Your instructions - Let the output be exactly the lines from the one containing "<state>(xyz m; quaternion" through the end of the records below, both included.

Records excerpted from a collection:
***
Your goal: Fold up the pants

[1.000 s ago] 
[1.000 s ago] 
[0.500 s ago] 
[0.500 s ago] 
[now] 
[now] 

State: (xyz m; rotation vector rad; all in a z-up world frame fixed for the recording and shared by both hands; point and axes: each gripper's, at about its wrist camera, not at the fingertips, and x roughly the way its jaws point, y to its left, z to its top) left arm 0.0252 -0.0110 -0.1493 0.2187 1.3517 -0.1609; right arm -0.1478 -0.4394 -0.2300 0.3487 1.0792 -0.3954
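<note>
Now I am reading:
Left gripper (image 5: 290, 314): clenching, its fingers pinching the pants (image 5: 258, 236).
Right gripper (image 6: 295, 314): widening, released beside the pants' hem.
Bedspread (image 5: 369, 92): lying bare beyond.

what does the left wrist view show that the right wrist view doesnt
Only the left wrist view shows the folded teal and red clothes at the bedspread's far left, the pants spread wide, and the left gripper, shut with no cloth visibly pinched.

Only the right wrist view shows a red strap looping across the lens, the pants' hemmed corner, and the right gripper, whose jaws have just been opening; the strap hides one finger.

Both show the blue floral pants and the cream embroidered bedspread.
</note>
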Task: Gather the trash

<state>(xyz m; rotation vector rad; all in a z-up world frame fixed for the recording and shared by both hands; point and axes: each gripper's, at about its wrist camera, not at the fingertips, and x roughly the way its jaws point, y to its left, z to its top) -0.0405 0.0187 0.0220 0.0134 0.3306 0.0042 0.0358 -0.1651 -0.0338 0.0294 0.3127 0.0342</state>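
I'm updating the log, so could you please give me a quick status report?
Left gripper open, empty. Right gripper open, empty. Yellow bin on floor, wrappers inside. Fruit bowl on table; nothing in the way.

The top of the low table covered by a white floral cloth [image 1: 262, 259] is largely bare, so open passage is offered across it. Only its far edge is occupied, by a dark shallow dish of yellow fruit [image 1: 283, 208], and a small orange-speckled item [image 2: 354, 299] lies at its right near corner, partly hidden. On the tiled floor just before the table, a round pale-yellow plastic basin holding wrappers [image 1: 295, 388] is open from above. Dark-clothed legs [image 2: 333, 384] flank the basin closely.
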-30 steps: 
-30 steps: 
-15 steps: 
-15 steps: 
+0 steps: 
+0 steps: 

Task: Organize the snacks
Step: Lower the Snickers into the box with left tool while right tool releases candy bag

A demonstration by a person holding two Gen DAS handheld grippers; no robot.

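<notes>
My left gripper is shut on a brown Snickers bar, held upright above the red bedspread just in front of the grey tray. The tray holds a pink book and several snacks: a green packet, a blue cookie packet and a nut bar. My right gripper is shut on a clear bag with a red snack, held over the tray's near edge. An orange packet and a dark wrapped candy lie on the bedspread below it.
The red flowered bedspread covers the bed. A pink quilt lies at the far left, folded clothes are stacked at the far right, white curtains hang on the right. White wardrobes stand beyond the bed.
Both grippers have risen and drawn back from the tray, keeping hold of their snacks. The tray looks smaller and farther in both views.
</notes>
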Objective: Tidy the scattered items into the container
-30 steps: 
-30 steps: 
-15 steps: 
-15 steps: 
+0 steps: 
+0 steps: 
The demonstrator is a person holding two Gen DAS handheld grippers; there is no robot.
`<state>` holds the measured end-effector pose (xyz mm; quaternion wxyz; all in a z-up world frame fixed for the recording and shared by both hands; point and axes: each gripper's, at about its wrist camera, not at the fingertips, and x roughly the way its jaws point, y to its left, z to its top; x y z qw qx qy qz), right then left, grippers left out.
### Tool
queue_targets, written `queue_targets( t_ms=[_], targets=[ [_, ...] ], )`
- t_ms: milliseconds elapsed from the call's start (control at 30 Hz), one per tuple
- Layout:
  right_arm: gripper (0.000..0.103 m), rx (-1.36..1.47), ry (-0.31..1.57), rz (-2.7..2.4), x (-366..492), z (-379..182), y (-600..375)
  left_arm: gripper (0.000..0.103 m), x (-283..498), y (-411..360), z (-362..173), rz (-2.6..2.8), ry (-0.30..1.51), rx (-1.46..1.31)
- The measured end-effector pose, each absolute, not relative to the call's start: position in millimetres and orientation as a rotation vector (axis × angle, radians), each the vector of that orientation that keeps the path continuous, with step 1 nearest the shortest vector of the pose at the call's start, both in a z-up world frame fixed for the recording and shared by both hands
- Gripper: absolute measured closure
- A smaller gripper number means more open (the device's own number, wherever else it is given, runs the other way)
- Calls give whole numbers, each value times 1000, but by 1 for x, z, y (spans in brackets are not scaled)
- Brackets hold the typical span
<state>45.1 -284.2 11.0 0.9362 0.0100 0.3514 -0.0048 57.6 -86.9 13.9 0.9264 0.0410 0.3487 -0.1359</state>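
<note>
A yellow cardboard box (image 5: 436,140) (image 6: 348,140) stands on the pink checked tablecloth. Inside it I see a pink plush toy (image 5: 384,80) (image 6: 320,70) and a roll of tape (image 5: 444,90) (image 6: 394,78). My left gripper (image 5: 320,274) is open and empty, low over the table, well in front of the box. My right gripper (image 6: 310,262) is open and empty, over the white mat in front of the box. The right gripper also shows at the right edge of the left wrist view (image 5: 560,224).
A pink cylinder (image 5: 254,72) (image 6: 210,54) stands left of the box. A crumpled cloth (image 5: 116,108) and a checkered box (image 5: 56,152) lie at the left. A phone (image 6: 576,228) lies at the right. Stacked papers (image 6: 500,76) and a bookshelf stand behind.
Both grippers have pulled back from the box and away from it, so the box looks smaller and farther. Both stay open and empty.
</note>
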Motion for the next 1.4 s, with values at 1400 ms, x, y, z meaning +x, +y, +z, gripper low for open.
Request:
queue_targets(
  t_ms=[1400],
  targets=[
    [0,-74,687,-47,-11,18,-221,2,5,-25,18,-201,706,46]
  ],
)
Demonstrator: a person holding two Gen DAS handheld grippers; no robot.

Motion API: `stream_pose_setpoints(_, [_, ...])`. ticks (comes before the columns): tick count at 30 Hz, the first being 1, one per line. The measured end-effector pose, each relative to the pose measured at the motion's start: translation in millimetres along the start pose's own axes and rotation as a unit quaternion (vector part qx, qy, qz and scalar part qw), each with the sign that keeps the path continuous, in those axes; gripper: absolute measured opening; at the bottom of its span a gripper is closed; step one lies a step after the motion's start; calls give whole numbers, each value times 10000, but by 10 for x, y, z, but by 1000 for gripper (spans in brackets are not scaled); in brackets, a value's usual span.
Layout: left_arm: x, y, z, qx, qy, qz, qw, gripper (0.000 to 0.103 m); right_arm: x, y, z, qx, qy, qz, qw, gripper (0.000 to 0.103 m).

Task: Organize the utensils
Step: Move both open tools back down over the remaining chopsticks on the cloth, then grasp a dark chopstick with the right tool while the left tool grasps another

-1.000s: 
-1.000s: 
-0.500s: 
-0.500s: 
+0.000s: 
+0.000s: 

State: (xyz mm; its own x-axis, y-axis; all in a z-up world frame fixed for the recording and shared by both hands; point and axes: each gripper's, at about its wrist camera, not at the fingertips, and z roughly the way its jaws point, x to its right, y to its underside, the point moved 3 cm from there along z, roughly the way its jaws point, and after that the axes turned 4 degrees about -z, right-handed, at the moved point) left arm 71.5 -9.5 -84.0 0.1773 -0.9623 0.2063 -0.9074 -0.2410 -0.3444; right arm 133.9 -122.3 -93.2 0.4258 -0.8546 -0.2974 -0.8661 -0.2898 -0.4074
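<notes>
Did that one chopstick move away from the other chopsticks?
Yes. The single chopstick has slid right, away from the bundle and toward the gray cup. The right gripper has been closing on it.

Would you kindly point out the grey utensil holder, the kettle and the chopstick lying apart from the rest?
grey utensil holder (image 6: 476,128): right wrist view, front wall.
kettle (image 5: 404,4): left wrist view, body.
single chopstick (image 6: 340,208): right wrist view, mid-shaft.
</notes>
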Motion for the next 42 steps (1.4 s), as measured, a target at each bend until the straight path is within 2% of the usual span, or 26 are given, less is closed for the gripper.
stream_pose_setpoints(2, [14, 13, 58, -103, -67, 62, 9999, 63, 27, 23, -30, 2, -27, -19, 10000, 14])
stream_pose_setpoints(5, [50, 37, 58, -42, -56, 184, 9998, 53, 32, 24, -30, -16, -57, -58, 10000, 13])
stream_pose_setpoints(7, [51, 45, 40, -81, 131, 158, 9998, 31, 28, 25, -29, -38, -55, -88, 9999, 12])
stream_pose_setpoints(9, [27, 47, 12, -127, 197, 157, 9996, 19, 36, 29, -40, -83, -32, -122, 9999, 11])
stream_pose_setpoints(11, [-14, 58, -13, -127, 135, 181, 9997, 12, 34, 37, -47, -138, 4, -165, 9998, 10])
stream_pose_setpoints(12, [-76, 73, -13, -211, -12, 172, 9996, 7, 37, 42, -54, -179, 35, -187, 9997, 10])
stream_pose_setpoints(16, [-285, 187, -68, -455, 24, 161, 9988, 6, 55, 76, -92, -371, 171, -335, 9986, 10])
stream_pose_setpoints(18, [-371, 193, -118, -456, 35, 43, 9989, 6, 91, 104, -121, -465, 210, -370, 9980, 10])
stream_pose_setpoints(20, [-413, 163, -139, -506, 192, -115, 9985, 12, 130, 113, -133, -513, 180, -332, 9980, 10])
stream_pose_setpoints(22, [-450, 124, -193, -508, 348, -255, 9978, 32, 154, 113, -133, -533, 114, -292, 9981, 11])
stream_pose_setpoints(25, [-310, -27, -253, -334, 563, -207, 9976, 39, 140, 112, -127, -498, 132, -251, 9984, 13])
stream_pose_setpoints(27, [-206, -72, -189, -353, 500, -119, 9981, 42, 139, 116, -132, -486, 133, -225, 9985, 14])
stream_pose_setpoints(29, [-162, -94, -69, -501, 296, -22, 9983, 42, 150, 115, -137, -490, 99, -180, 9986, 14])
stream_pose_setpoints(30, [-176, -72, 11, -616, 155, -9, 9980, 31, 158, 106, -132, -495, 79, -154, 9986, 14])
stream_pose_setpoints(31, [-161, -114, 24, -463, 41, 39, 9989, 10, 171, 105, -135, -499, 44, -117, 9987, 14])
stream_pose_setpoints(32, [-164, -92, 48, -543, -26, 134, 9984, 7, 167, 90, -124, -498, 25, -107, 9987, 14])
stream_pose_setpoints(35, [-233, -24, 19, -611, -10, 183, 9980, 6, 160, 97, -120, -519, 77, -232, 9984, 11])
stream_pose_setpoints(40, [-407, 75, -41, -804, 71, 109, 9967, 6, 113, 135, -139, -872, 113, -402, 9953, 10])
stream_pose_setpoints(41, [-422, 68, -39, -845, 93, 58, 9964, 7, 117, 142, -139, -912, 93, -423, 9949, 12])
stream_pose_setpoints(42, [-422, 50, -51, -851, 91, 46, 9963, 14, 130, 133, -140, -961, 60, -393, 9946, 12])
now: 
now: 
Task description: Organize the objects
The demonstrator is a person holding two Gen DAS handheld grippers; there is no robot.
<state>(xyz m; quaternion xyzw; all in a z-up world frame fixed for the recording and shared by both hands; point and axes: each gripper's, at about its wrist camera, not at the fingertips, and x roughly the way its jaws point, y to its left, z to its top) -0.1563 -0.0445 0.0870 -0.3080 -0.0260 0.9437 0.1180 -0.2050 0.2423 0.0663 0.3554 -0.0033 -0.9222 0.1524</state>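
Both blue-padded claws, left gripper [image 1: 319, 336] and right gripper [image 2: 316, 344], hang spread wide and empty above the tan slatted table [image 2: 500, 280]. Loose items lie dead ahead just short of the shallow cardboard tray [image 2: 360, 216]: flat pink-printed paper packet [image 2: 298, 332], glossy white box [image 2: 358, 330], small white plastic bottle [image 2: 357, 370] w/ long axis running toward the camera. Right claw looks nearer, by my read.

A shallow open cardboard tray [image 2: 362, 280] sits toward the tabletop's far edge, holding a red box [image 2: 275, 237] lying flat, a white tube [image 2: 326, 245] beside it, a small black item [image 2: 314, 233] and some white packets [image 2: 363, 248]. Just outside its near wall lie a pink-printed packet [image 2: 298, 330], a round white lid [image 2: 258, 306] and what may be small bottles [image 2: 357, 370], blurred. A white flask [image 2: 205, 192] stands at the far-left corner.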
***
Result of this exercise -
<state>(xyz m; quaternion xyzw; all in a z-up world frame fixed for the recording and shared by both hands; point and axes: each gripper's, at about its wrist camera, not at the fingertips, and x roughly the way its jaws point, y to its left, z to its top) -0.1563 -0.0445 0.0870 -0.3080 -0.0260 0.9437 0.1180 -0.2050 0.2423 0.0663 0.3554 -0.0033 -0.9222 0.1524</state>
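Both blue-padded claws, left gripper [image 1: 319, 336] and right gripper [image 2: 316, 344], hang spread wide and empty above the tan slatted table [image 2: 500, 280]. Loose items lie dead ahead just short of the shallow cardboard tray [image 2: 360, 216]: flat pink-printed paper packet [image 2: 298, 332], glossy white box [image 2: 358, 330], small white plastic bottle [image 2: 357, 370] w/ long axis running toward the camera. Right claw looks nearer, by my read.

A shallow open cardboard tray [image 2: 362, 280] sits toward the tabletop's far edge, holding a red box [image 2: 275, 237] lying flat, a white tube [image 2: 326, 245] beside it, a small black item [image 2: 314, 233] and some white packets [image 2: 363, 248]. Just outside its near wall lie a pink-printed packet [image 2: 298, 330], a round white lid [image 2: 258, 306] and what may be small bottles [image 2: 357, 370], blurred. A white flask [image 2: 205, 192] stands at the far-left corner.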

Nothing else remains to be done for this exercise.